* [ASSIGNED TASK]
Copy the lines below as they are; omit the images they contain.

Start of DATA BLOCK

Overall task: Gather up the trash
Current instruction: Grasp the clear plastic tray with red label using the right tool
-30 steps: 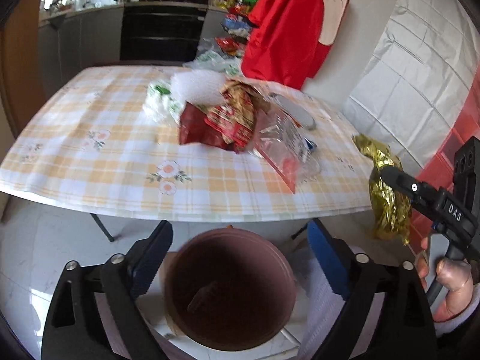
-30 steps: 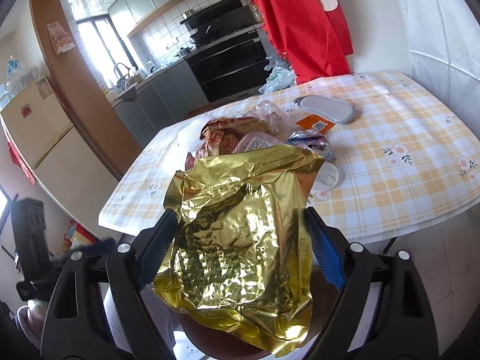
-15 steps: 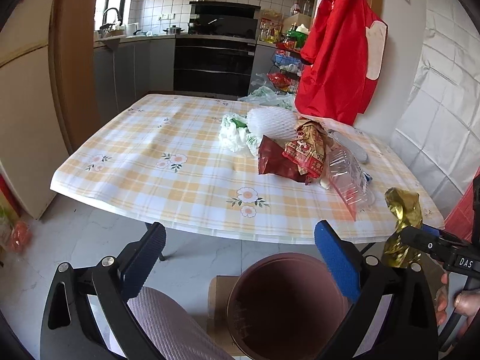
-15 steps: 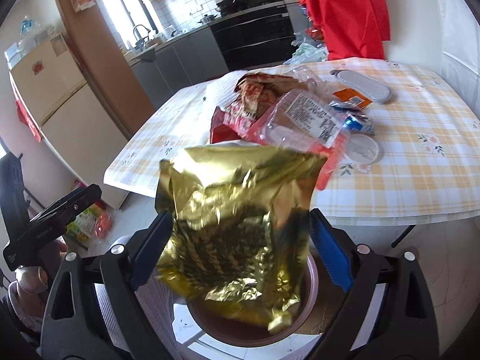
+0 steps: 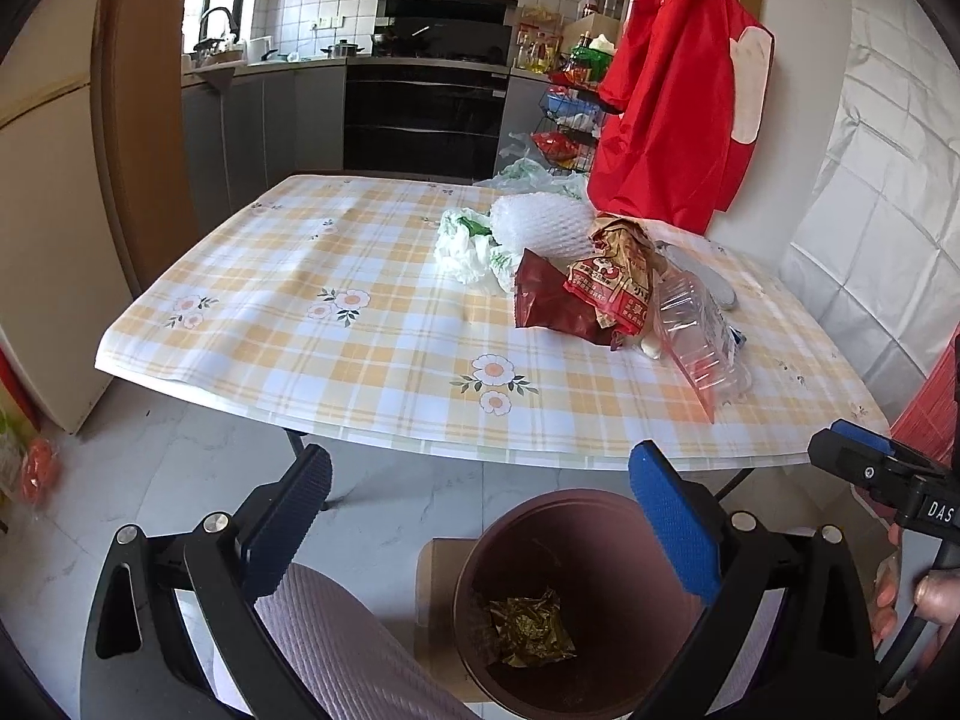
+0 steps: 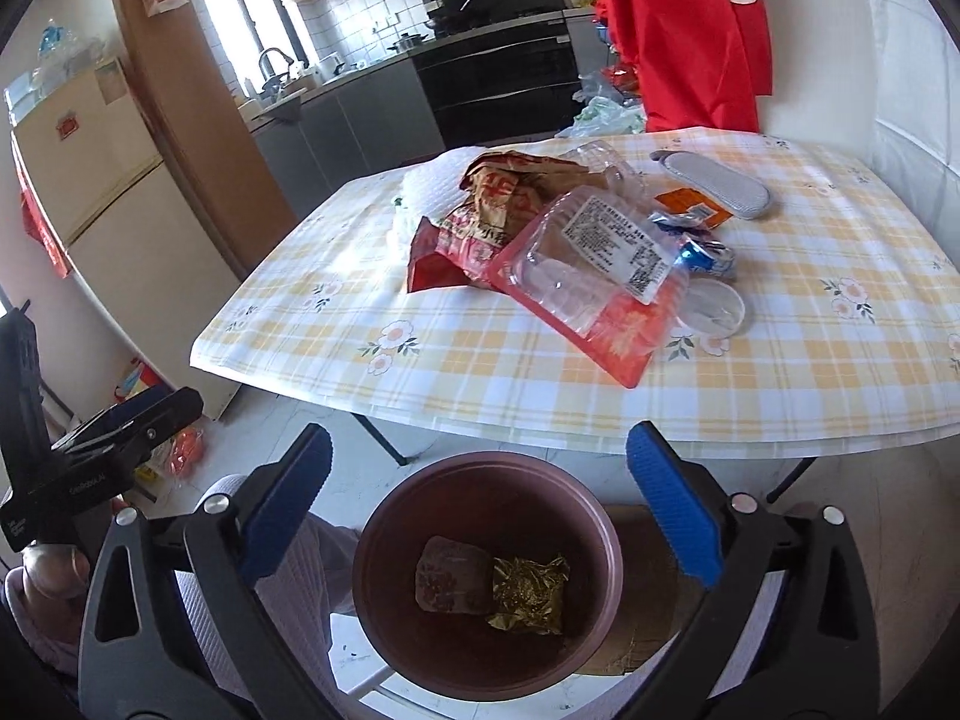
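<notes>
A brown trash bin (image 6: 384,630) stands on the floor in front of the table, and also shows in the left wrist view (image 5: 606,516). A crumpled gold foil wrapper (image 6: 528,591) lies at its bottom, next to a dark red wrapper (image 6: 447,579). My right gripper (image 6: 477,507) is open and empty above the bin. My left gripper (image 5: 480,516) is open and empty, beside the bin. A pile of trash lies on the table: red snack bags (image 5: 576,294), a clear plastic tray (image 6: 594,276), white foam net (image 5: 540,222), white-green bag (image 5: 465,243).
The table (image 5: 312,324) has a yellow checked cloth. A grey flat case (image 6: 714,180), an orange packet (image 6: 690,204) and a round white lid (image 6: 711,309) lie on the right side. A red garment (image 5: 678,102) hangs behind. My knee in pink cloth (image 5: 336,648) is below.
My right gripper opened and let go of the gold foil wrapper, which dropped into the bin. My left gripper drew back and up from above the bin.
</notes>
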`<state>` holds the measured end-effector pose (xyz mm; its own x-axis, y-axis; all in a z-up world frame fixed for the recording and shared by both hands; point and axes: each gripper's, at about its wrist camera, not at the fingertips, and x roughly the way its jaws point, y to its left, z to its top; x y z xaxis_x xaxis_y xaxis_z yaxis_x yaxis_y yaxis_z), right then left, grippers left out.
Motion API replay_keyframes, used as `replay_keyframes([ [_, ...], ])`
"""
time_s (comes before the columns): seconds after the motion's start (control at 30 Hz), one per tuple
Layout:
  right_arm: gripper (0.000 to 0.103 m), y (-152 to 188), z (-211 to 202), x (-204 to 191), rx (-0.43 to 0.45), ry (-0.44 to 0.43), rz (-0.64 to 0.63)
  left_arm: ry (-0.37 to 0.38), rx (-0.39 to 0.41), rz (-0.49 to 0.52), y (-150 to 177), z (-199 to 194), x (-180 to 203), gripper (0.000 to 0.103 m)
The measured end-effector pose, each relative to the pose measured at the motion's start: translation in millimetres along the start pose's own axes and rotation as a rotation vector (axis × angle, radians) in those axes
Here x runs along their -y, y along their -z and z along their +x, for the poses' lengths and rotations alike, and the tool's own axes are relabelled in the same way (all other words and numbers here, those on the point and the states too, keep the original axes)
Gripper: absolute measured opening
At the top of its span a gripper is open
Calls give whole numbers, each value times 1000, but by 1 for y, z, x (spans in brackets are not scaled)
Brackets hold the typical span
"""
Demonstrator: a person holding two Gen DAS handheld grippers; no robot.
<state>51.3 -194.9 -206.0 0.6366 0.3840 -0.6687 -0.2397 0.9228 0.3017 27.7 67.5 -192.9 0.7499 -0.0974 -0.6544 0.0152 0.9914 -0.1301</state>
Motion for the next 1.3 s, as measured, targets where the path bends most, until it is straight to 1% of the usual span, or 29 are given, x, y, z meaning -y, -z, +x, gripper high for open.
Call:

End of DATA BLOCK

* [EXERCISE RESPONSE]
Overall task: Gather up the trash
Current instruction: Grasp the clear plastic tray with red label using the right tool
-30 steps: 
-30 steps: 
-15 steps: 
-15 steps: 
+0 steps: 
+0 steps: 
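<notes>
A brown trash bin (image 6: 384,630) stands on the floor in front of the table, and also shows in the left wrist view (image 5: 606,516). A crumpled gold foil wrapper (image 6: 528,591) lies at its bottom, next to a dark red wrapper (image 6: 447,579). My right gripper (image 6: 477,507) is open and empty above the bin. My left gripper (image 5: 480,516) is open and empty, beside the bin. A pile of trash lies on the table: red snack bags (image 5: 576,294), a clear plastic tray (image 6: 594,276), white foam net (image 5: 540,222), white-green bag (image 5: 465,243).
The table (image 5: 312,324) has a yellow checked cloth. A grey flat case (image 6: 714,180), an orange packet (image 6: 690,204) and a round white lid (image 6: 711,309) lie on the right side. A red garment (image 5: 678,102) hangs behind. My knee in pink cloth (image 5: 336,648) is below.
My right gripper opened and let go of the gold foil wrapper, which dropped into the bin. My left gripper drew back and up from above the bin.
</notes>
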`<state>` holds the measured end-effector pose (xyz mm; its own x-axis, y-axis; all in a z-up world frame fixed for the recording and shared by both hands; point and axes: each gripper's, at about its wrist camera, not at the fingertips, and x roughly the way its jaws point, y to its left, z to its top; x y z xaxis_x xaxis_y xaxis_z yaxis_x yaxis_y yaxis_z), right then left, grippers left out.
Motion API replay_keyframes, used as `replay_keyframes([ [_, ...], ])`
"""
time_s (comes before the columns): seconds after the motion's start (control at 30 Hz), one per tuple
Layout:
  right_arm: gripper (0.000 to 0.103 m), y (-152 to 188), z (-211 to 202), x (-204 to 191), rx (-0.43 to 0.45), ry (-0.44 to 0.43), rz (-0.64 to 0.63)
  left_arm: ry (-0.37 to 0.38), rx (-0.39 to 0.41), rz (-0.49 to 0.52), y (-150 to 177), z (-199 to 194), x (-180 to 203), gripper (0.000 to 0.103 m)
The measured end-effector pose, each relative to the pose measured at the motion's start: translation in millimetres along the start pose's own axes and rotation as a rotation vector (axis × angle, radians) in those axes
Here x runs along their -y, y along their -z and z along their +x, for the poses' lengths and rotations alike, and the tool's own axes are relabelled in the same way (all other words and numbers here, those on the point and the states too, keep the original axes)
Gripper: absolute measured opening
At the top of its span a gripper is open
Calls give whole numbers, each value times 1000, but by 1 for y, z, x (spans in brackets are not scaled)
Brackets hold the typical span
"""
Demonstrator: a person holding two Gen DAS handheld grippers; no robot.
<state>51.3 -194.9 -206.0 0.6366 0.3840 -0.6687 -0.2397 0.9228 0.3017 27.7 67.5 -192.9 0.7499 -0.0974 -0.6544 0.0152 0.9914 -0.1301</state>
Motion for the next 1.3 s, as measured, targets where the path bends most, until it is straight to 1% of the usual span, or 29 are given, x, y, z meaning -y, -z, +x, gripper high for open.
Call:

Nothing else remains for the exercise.